Memory Contributions to Decision Making

Zhihao is committed to connecting the rich literature in consumer behavior and cognitive science to advance our understanding of consumer choices. A main focus of Zhihao's work is to build and test formal, mechanistic models of open-ended consumer decisions that involve option generation from memory retrieval, as well as to explore their consumer welfare and managerial implications, such as predicting the return on investment (ROI) of brand awareness campaigns. 

Representative publication:

  • Zhang, Z., Wang, S., Good, M., Hristova, S., Kayser A. S., & Hsu, M. (2021). Retrieval-constrained valuation: Toward prediction of open-ended decisions. Proceedings of the National Academy of Sciences, 118(20).


Modeling Consumer Mindset with Big Data

The second focus of Zhihao's research seeks to decode key aspects of the consumer mindset, e.g. memory, knowledge, and attitude, using big data, especially large-scale text data from the real world. Leveraging cutting-edge natural language processing (NLP) techniques, Zhihao and his colleagues have shown that consumer brand memory and knowledge, as well as their evolution over time, can be accurately inferred from text data such as Wikipedia and New York Times.
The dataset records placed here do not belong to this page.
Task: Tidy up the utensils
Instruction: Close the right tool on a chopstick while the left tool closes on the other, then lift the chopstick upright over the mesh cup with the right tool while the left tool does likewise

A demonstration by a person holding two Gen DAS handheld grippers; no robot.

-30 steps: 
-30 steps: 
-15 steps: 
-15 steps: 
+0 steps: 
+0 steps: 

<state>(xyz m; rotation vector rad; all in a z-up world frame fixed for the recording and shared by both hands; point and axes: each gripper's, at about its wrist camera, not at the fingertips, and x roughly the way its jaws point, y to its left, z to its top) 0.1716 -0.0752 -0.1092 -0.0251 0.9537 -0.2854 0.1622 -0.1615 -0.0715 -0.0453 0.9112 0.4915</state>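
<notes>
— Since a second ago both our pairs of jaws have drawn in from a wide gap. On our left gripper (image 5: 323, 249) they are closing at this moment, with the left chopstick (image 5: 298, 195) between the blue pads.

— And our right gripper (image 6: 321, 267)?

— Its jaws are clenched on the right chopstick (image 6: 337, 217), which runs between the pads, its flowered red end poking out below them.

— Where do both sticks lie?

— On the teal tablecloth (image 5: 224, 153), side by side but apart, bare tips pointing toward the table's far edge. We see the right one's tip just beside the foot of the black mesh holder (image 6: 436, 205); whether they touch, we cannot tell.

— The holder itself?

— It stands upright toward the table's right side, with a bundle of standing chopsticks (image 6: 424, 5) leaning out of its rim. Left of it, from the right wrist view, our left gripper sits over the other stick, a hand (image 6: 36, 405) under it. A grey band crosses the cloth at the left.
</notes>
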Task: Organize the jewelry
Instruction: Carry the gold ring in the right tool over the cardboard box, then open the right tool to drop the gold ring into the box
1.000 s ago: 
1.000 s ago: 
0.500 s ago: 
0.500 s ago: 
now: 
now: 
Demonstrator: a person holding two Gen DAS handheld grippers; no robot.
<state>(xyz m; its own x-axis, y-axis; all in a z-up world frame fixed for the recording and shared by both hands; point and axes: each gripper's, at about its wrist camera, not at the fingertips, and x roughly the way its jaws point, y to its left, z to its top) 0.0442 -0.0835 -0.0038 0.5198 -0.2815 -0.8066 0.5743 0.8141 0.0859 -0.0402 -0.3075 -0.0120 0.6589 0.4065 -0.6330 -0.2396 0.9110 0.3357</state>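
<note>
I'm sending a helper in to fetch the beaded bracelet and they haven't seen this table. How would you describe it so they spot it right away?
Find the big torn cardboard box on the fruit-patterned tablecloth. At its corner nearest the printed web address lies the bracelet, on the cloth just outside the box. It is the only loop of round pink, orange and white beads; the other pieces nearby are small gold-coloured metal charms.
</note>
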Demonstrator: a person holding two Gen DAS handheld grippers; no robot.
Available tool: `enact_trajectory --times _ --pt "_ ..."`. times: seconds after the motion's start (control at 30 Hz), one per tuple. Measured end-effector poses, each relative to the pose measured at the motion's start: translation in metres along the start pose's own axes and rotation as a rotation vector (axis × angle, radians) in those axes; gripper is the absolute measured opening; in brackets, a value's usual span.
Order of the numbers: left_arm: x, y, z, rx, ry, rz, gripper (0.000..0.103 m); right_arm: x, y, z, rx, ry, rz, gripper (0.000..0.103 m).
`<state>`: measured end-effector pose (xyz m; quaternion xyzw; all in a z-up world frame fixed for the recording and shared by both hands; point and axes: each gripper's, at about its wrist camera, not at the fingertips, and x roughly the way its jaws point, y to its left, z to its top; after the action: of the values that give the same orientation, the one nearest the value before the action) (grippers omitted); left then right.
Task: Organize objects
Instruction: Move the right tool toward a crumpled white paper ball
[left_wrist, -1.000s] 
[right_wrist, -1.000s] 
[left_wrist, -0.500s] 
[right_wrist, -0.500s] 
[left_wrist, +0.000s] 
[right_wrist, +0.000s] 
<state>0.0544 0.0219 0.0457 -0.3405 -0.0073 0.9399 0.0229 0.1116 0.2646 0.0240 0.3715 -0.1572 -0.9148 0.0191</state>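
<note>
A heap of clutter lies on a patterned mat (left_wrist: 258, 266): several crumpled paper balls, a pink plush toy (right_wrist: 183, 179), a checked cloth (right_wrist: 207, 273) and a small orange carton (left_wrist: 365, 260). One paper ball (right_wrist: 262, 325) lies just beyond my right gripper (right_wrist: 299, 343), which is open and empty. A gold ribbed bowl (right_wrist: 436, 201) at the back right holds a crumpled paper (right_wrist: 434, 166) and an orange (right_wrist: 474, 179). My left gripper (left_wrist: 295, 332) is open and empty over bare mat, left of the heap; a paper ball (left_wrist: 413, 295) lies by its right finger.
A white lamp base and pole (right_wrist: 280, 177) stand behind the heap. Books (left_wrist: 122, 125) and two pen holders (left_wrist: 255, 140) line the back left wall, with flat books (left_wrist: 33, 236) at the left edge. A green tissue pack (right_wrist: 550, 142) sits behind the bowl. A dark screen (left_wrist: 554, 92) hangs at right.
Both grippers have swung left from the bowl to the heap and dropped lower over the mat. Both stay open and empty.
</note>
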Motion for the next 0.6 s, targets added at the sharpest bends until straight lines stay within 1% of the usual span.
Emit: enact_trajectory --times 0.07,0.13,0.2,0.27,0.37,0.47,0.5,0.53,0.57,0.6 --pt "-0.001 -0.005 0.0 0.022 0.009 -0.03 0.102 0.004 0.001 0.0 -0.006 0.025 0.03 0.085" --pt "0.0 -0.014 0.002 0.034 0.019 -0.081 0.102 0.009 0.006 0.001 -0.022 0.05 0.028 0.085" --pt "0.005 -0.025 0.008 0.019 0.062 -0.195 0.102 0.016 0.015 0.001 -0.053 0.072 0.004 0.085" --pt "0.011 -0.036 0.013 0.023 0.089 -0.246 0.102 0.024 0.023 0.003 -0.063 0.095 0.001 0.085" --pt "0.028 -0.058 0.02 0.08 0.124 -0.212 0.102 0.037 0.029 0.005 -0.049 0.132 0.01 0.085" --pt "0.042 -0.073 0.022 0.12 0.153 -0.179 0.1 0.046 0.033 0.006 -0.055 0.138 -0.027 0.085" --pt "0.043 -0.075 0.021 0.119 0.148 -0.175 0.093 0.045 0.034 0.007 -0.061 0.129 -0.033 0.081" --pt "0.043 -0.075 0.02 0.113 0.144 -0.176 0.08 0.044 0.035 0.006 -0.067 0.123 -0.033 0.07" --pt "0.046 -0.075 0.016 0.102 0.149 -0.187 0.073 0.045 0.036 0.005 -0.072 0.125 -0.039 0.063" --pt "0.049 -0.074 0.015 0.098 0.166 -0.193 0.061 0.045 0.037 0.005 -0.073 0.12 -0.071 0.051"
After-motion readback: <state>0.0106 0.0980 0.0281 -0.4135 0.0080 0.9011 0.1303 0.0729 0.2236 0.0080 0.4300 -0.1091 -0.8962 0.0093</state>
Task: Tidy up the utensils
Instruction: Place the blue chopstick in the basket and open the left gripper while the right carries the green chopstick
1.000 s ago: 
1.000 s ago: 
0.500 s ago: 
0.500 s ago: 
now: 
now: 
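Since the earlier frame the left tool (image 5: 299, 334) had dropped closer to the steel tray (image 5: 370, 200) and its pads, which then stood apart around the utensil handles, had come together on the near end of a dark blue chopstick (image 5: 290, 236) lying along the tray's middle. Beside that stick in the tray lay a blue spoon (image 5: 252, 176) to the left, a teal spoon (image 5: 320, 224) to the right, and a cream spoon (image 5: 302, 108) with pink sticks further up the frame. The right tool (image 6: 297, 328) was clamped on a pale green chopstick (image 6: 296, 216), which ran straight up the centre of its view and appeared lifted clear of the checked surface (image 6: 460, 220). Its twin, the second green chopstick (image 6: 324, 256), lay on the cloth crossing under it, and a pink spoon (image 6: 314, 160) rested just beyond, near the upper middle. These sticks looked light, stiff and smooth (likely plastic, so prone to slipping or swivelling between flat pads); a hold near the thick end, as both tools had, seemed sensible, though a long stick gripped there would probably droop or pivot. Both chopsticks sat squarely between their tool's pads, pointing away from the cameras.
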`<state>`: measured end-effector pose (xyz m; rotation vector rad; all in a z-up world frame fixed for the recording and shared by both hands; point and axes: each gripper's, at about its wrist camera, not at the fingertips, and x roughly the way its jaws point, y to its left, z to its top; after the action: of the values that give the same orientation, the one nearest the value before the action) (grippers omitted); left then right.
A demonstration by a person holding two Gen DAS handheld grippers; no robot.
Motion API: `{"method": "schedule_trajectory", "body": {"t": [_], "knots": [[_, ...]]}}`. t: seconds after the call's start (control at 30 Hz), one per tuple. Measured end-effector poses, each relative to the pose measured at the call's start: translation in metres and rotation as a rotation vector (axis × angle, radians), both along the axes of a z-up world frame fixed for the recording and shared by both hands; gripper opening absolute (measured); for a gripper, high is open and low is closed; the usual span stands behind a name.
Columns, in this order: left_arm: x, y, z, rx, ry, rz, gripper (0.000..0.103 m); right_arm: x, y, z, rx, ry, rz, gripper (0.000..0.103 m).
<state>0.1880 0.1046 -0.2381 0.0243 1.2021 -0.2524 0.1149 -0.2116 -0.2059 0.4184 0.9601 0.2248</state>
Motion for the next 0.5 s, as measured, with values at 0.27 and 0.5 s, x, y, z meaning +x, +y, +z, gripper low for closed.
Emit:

These findings may provide flexible and fully scalable tools for marketers in better understanding and tracking the "share of mind" of their brands and products.

Representative publication:

  • Zhang, Z., Kayser A. S., & Hsu, M. Automated inference of consumer brand recall from large-scale text corpora. In revision.

Informing Law with Neuroscience

Another stream of Zhihao's work involves the application of neuroscientific tools to important questions in law and public policy that lack reliable empirical answers. Zhihao is particularly interested in the "reasonable person standard" that plays a key role in many areas of law. Zhihao and his colleagues have developed an approach for improving the objectivity in determining trademark similarity perceived by the "reasonable person" using brain imaging, and are working to expand this work to other domains of law with similar challenges.

Representative publication:

  • Zhang, Z., Good, M., Kulikov, V., van Horen, F., Kayser A. S., & Hsu, M. From Scanner to Court: Toward a neuroscientifically informed “reasonable person” test. ​Under review.